**Action item:** Write out the data in full, exactly as shown.

**Data below:**
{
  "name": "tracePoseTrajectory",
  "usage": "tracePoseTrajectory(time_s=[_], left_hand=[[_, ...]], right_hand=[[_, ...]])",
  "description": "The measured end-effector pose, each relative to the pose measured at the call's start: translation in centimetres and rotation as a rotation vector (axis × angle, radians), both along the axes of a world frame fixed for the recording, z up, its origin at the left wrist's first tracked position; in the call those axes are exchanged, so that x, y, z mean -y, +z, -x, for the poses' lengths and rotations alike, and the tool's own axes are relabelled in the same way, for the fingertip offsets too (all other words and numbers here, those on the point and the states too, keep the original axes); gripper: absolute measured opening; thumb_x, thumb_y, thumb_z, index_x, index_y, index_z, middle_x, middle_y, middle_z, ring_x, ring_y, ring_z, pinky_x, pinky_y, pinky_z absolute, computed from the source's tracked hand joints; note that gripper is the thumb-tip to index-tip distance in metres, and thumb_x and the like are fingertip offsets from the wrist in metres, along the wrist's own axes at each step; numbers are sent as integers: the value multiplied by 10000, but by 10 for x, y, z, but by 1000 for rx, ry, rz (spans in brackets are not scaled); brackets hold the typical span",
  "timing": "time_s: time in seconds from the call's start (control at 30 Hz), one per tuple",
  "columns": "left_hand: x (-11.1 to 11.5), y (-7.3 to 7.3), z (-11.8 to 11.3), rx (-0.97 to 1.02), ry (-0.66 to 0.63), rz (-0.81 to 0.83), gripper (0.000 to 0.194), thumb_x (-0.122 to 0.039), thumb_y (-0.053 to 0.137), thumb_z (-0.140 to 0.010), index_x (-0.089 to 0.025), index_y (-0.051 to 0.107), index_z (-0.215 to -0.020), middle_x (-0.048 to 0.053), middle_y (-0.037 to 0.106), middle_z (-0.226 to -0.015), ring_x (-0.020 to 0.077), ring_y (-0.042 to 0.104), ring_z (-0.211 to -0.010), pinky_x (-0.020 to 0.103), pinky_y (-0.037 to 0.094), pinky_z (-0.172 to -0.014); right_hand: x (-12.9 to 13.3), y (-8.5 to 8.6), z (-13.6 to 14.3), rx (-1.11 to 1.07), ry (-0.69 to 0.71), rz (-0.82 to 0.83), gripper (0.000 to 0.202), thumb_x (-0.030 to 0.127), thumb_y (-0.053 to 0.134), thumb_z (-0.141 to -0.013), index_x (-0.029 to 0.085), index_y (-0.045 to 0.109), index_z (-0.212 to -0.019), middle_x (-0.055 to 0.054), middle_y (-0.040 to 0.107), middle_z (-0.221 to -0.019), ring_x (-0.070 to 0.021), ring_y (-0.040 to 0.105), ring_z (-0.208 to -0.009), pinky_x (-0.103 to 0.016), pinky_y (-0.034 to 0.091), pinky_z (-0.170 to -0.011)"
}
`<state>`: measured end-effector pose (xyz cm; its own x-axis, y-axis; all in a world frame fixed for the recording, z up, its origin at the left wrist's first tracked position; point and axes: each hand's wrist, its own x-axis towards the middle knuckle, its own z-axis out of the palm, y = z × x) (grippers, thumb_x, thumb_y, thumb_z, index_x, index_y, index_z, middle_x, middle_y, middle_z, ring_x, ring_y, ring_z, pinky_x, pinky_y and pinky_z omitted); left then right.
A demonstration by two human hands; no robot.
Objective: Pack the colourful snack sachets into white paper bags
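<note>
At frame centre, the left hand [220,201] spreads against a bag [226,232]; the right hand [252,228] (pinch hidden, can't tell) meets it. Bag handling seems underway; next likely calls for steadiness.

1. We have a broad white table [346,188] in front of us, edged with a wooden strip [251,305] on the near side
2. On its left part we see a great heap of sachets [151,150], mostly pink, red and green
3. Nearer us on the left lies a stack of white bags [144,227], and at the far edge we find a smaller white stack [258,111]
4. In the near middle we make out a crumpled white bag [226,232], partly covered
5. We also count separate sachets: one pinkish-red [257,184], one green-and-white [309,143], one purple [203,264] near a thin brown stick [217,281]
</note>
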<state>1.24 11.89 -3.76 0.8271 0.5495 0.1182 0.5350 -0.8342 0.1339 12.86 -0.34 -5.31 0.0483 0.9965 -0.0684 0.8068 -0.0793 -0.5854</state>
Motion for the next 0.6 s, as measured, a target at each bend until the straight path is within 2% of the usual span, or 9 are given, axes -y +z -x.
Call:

**Final answer:**
{
  "name": "tracePoseTrajectory",
  "usage": "tracePoseTrajectory(time_s=[_], left_hand=[[_, ...]], right_hand=[[_, ...]])",
  "description": "The measured end-effector pose, each relative to the pose measured at the call's start: translation in centimetres and rotation as a rotation vector (axis × angle, radians), both along the axes of a world frame fixed for the recording, z up, its origin at the left wrist's first tracked position; in the call those axes are exchanged, so that x, y, z mean -y, +z, -x, for the poses' lengths and rotations alike, and the tool's own axes are relabelled in the same way, for the fingertip offsets too (all other words and numbers here, those on the point and the states too, keep the original axes); gripper: absolute measured opening; thumb_x, thumb_y, thumb_z, index_x, index_y, index_z, middle_x, middle_y, middle_z, ring_x, ring_y, ring_z, pinky_x, pinky_y, pinky_z absolute, computed from the source's tracked hand joints; note that gripper is the thumb-tip to index-tip distance in metres, and thumb_x and the like are fingertip offsets from the wrist in metres, along the wrist's own axes at each step; numbers are sent as integers: the value multiplied by 10000, but by 10 for x, y, z, but by 1000 for rx, ry, rz (spans in brackets are not scaled); brackets hold the typical span",
  "timing": "time_s: time in seconds from the call's start (control at 30 Hz), one per tuple",
  "columns": "left_hand: x (-11.1 to 11.5), y (-7.3 to 7.3), z (-11.8 to 11.3), rx (-0.97 to 1.02), ry (-0.66 to 0.63), rz (-0.81 to 0.83), gripper (0.000 to 0.194), thumb_x (-0.122 to 0.039), thumb_y (-0.053 to 0.137), thumb_z (-0.140 to 0.010), index_x (-0.089 to 0.025), index_y (-0.051 to 0.107), index_z (-0.215 to -0.020), middle_x (-0.048 to 0.053), middle_y (-0.037 to 0.106), middle_z (-0.226 to -0.015), ring_x (-0.020 to 0.077), ring_y (-0.042 to 0.104), ring_z (-0.211 to -0.010), pinky_x (-0.020 to 0.103), pinky_y (-0.037 to 0.094), pinky_z (-0.172 to -0.014); right_hand: x (-12.9 to 13.3), y (-8.5 to 8.6), z (-13.6 to 14.3), rx (-1.11 to 1.07), ry (-0.69 to 0.71), rz (-0.82 to 0.83), gripper (0.000 to 0.202), thumb_x (-0.030 to 0.127), thumb_y (-0.053 to 0.134), thumb_z (-0.141 to -0.013), index_x (-0.029 to 0.085), index_y (-0.045 to 0.109), index_z (-0.212 to -0.019), middle_x (-0.055 to 0.054), middle_y (-0.040 to 0.107), middle_z (-0.221 to -0.019), ring_x (-0.070 to 0.021), ring_y (-0.040 to 0.105), ring_z (-0.208 to -0.009), pinky_x (-0.103 to 0.016), pinky_y (-0.034 to 0.091), pinky_z (-0.170 to -0.011)"
}
`<state>`: measured end-effector pose (xyz cm; its own x-axis, y-axis; all in a world frame fixed for the recording, z up, its origin at the left wrist's first tracked position; point and axes: each hand's wrist, its own x-axis towards the middle knuckle, its own z-axis out of the palm, y = z × x) (grippers, thumb_x, thumb_y, thumb_z, index_x, index_y, index_z, middle_x, middle_y, middle_z, ring_x, ring_y, ring_z, pinky_x, pinky_y and pinky_z omitted); left then right.
A demonstration by two human hands; no robot.
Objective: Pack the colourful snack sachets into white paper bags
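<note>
At frame centre, the left hand [220,201] spreads against a bag [226,232]; the right hand [252,228] (pinch hidden, can't tell) meets it. Bag handling seems underway; next likely calls for steadiness.

1. We have a broad white table [346,188] in front of us, edged with a wooden strip [251,305] on the near side
2. On its left part we see a great heap of sachets [151,150], mostly pink, red and green
3. Nearer us on the left lies a stack of white bags [144,227], and at the far edge we find a smaller white stack [258,111]
4. In the near middle we make out a crumpled white bag [226,232], partly covered
5. We also count separate sachets: one pinkish-red [257,184], one green-and-white [309,143], one purple [203,264] near a thin brown stick [217,281]
</note>
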<state>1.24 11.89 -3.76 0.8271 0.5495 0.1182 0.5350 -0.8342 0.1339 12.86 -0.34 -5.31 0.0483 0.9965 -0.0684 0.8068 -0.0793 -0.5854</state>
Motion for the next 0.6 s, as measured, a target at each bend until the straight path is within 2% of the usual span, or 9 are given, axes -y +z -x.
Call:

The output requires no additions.